A researcher team has successfully produced a small-scale version of a human liver in the laboratory using stem cells. This could be a boon for patients waiting for liver transplants although it will take years to perfect the procedure say researchers.
The breakthrough came at Wake Forest University Baptist Medical Center. The team presented the findings at a conference of the American Association for the Study of Liver Diseases in Boston. UK experts said it was an “exciting development” but it was not yet certain a fully-functioning liver was possible. They explained that constructing a three-dimensional organ from stem cells is a difficult task.

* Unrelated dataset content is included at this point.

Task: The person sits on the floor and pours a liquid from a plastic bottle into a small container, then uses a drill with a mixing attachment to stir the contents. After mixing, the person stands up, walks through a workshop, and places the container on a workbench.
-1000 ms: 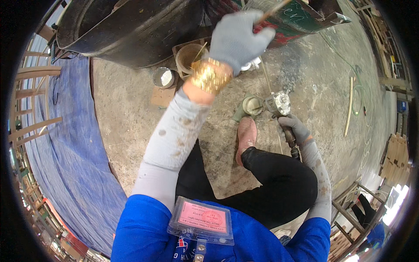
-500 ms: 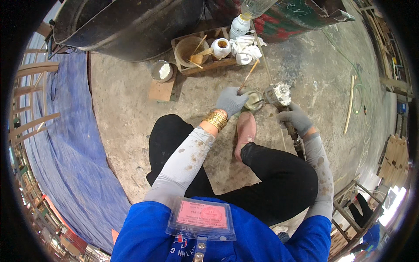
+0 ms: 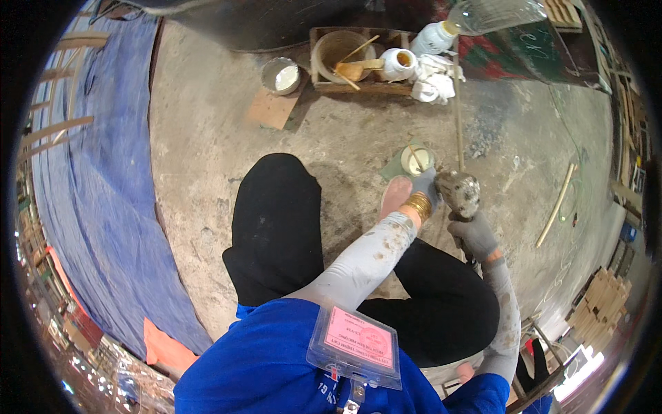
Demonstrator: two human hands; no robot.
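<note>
My right hand [image 3: 476, 234], in a grey glove, is closed around the handle of a hand-held power tool with a round head [image 3: 458, 193], splattered pale. Beside that head is my gloved left hand [image 3: 427, 185], gold bangles at its wrist; its fingers are mostly hidden, and whether they grip the tool I cannot tell. Just beyond the left hand stands a jar of creamy white liquid [image 3: 415, 160] on a greenish sheet [image 3: 393, 168]. A thin wooden-handled stick [image 3: 416, 156] leans in the jar.
A wooden crate [image 3: 331, 87] holds a tub [image 3: 321, 52], a brush [image 3: 349, 71] and a white bottle [image 3: 398, 65]; white rags [image 3: 434, 79] lie alongside. Left of it a bowl of white paste [image 3: 279, 76] stands by brown cardboard [image 3: 271, 110]. Blue tarp [image 3: 124, 172] covers the left floor.
My left hand has let go of the wooden-handled stick, now in the jar, and has moved to the tool's head. The right hand still holds the tool. My view has shifted.
</note>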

The researchers used the stem cells over a scaffold to form new liver tissue. They also used a detergent to strip away the cells from the liver, leaving only the collagen framework which supported them, and a network of tiny blood vessels. The new stem cells - in this case, immature liver cells and endothelial cells, to produce a new lining for the blood vessels - were gradually introduced. They left it for growth in a “bioreactor” which nurtured the cells with a mixture of nutrients and oxygen and found that there was widespread cell growth within the structure, and even signs of some normal functions in the tiny organ.
According to Professor Shay Soker, who led the research, “We are excited about the possibilities this research represents, but must stress that we're at an early stage, and many technical hurdles must be overcome before it could benefit patients… Not only must we learn how to grow billions of liver cells at one time in order to engineer livers large enough for patients, we must determine whether these organs are safe to use.”
Dr Mark Wright, from Southampton University feels, “In an era of increasing liver disease and death with a chronic shortage of liver transplants this represents an exciting development in an important field of work…The researchers appear to have made the step of combining stem cell technology with bioengineering as a first step to producing artificial livers…Whilst ‘off the shelf’ new livers are clearly still a long way off, this work gives a glimmer of hope that this is no longer just the stuff of science fiction.”